◆ TASK INSTRUCTIONS ◆
Give back, exactly as written, the lines from the beginning of the listing through the one that contains "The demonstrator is".

Segment Open

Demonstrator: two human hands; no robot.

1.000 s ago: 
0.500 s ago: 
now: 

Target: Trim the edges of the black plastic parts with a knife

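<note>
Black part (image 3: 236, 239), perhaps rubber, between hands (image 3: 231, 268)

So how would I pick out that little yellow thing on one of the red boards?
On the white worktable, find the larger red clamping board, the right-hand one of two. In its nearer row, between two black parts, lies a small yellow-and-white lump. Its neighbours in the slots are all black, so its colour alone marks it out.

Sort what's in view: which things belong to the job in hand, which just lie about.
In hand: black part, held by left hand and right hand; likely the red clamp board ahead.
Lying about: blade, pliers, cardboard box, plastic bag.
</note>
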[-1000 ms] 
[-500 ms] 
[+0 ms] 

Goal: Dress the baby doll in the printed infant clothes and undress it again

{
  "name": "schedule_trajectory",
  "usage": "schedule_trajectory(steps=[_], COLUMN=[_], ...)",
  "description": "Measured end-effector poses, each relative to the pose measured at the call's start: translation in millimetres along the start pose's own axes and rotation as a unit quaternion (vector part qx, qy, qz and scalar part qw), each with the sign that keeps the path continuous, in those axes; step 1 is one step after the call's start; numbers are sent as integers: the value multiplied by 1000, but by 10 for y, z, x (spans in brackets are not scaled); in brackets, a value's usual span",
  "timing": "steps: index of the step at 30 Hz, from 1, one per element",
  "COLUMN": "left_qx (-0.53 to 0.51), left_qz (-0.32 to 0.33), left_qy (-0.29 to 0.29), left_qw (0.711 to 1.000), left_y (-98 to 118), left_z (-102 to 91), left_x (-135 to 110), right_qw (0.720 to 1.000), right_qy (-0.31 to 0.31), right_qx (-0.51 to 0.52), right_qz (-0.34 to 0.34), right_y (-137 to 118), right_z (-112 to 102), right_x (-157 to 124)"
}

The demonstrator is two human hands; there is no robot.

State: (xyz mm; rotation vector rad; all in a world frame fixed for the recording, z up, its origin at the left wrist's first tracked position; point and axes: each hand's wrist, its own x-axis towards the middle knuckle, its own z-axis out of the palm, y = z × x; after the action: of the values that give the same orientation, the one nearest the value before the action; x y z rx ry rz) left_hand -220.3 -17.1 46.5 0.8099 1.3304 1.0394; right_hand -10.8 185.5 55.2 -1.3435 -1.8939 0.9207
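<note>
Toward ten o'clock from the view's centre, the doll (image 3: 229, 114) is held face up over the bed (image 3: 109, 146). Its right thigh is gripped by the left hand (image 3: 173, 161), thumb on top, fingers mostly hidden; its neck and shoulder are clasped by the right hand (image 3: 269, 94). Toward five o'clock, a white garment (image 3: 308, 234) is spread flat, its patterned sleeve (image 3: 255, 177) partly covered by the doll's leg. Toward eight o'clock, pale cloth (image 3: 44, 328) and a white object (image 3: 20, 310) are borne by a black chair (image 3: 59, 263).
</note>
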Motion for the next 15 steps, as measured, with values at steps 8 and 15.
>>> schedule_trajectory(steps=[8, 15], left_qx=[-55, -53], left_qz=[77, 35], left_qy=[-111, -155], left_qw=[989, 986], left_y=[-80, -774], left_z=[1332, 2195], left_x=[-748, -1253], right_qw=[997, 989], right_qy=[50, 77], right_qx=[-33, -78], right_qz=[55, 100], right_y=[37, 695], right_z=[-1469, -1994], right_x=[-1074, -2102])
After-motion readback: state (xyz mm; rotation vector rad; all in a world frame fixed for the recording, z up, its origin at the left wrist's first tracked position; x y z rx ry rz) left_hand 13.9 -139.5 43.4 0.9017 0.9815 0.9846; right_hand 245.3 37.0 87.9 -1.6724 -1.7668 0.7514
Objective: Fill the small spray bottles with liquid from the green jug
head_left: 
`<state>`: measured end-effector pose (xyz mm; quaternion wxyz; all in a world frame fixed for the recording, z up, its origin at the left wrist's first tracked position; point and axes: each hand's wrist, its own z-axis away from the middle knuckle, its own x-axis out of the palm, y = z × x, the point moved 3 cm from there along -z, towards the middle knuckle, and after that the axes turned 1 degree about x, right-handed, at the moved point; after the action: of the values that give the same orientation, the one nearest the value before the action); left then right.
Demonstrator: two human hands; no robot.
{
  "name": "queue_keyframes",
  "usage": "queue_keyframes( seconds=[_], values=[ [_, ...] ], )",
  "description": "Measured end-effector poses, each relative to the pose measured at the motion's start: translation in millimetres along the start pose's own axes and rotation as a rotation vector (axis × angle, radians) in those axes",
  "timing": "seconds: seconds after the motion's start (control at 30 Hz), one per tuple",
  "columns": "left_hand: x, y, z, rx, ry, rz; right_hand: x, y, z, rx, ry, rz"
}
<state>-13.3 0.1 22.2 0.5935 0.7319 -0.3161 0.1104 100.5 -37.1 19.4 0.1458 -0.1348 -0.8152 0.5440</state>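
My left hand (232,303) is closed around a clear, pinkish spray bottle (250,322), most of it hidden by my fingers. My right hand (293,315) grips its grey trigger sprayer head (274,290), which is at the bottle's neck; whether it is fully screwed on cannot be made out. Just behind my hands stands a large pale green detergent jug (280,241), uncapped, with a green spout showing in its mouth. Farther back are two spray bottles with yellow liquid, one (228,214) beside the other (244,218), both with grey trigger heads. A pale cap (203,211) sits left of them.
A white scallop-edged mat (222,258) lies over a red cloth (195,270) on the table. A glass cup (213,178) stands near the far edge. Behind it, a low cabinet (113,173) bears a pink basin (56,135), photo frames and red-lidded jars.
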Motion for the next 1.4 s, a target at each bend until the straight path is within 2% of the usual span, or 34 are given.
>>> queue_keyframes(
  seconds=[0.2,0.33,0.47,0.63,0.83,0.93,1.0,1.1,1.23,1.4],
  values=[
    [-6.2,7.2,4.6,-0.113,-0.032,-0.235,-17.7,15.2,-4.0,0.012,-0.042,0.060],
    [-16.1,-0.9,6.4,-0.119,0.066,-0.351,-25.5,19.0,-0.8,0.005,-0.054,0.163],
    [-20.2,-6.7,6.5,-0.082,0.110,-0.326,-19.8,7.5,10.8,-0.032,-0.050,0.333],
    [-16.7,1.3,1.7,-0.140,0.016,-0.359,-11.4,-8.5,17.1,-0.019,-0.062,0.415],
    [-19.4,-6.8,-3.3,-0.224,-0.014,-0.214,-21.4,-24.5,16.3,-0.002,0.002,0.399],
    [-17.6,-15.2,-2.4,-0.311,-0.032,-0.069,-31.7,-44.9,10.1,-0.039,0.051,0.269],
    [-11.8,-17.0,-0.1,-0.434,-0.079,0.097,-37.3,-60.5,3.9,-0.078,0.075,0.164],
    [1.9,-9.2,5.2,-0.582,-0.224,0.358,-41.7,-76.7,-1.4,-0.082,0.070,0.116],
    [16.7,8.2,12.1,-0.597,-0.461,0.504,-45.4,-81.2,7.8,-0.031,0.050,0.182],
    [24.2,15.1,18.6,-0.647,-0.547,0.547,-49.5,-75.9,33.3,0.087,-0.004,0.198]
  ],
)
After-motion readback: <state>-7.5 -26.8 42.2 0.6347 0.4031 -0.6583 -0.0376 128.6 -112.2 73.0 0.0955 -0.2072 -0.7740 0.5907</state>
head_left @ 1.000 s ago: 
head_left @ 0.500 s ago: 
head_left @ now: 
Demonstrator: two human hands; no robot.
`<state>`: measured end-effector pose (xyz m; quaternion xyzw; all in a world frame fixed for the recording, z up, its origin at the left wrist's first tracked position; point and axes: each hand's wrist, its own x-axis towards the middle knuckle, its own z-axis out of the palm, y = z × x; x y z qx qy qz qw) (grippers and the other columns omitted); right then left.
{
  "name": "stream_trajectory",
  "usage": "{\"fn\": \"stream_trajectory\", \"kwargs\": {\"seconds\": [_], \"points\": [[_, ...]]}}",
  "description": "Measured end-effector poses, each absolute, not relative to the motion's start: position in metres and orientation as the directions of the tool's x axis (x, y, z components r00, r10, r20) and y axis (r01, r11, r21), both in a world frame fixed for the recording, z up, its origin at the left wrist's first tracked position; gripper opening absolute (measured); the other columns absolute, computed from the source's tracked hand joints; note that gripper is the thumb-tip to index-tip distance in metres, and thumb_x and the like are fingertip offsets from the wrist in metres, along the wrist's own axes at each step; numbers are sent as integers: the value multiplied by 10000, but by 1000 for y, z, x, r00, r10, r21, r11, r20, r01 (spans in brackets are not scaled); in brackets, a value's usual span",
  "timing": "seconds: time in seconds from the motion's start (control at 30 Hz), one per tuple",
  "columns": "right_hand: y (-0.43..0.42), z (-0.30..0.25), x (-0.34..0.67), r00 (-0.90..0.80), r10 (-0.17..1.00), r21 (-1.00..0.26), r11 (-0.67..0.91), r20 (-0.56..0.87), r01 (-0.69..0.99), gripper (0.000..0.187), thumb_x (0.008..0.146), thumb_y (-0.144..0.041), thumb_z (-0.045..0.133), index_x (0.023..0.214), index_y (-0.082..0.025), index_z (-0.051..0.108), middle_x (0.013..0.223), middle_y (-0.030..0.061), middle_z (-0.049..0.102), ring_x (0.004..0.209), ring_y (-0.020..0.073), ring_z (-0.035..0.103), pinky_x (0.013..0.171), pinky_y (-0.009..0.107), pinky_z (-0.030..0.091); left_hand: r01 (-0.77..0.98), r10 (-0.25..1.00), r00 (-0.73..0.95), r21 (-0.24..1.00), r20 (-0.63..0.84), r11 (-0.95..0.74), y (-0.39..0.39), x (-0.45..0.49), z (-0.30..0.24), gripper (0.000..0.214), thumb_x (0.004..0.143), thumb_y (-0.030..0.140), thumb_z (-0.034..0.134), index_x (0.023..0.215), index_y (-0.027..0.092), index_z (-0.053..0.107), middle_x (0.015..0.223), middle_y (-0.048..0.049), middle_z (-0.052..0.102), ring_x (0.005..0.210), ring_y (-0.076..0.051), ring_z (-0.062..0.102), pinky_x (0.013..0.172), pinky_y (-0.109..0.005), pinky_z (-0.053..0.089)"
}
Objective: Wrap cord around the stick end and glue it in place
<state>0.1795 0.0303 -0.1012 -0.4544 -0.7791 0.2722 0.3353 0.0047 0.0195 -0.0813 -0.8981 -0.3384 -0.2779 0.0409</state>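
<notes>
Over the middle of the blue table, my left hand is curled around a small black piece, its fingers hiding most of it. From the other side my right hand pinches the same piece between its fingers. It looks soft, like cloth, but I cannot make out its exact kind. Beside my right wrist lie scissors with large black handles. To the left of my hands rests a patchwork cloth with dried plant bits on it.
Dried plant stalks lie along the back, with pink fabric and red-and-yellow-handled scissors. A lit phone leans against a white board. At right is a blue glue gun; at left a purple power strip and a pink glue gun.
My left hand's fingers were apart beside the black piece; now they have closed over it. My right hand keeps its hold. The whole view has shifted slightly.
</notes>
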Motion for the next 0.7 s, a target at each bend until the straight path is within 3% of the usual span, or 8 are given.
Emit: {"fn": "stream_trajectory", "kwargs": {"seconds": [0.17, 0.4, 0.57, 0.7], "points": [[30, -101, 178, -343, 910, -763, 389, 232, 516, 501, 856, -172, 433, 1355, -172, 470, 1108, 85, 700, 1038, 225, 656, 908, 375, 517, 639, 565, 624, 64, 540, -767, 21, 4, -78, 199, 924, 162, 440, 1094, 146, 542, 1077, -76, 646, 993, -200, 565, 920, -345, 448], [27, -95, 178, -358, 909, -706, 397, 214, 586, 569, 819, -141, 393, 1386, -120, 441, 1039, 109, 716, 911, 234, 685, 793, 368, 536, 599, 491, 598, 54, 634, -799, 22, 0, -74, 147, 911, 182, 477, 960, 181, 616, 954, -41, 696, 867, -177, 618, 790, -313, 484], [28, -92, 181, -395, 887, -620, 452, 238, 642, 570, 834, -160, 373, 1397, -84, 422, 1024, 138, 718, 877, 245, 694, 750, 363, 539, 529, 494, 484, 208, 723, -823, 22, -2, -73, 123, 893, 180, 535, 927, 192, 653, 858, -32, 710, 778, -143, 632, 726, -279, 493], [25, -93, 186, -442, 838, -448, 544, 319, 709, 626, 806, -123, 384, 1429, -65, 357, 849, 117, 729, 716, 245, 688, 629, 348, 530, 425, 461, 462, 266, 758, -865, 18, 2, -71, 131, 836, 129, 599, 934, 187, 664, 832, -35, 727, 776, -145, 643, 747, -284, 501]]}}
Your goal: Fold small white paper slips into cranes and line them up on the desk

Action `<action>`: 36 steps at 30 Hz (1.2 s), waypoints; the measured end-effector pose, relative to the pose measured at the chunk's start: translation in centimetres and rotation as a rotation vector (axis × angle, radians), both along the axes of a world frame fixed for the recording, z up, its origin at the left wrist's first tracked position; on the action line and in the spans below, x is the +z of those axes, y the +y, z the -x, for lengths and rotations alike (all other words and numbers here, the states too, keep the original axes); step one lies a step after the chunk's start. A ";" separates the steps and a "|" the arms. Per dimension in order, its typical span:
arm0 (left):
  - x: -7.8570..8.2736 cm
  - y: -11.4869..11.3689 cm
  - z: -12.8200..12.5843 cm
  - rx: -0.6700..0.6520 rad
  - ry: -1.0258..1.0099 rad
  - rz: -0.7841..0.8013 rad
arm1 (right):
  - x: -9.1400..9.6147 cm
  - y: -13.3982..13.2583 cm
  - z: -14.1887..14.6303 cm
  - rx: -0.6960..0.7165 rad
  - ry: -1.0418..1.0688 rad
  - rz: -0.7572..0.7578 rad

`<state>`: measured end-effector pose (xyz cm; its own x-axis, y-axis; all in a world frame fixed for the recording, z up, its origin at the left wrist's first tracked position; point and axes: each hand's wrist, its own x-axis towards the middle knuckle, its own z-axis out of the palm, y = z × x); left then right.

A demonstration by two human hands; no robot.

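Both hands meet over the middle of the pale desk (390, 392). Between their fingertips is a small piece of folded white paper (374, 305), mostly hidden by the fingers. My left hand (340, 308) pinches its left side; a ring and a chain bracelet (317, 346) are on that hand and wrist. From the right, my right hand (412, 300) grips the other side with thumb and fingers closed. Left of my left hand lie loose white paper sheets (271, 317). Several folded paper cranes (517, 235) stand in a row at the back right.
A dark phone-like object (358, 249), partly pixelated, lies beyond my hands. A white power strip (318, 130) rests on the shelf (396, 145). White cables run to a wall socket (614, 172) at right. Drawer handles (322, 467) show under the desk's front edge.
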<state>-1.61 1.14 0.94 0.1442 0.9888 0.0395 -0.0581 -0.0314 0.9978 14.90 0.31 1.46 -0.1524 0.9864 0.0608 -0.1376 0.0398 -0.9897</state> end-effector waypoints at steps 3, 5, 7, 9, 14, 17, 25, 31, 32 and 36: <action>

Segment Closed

◆ SOLUTION FOR THIS PROBLEM ◆
Demonstrator: two human hands; no robot.

1.000 s ago: 
0.500 s ago: 
now: 

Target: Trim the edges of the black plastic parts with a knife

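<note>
Black part (image 3: 236, 239), perhaps rubber, between hands (image 3: 231, 268)

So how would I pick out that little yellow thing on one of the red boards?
On the white worktable, find the larger red clamping board, the right-hand one of two. In its nearer row, between two black parts, lies a small yellow-and-white lump. Its neighbours in the slots are all black, so its colour alone marks it out.

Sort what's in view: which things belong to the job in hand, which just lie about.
In hand: black part, held by left hand and right hand; likely the red clamp board ahead.
Lying about: blade, pliers, cardboard box, plastic bag.
</note>
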[-1000 ms] 
[-500 ms] 
[+0 ms] 

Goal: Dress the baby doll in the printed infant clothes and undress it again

{
  "name": "schedule_trajectory",
  "usage": "schedule_trajectory(steps=[_], COLUMN=[_], ...)",
  "description": "Measured end-effector poses, each relative to the pose measured at the call's start: translation in millimetres along the start pose's own axes and rotation as a unit quaternion (vector part qx, qy, qz and scalar part qw), each with the sign that keeps the path continuous, in those axes; step 1 is one step after the call's start; numbers are sent as integers: the value multiplied by 1000, but by 10 for y, z, x (spans in brackets are not scaled); in brackets, a value's usual span",
  "timing": "steps: index of the step at 30 Hz, from 1, one per element",
  "COLUMN": "left_qx (-0.53 to 0.51), left_qz (-0.32 to 0.33), left_qy (-0.29 to 0.29), left_qw (0.711 to 1.000), left_y (-98 to 118), left_z (-102 to 91), left_x (-135 to 110), right_qw (0.720 to 1.000), right_qy (-0.31 to 0.31), right_qx (-0.51 to 0.52), right_qz (-0.34 to 0.34), right_y (-137 to 118), right_z (-112 to 102), right_x (-157 to 124)"
}

The demonstrator is two human hands; there is no robot.

The exercise is done, with nothing more to add.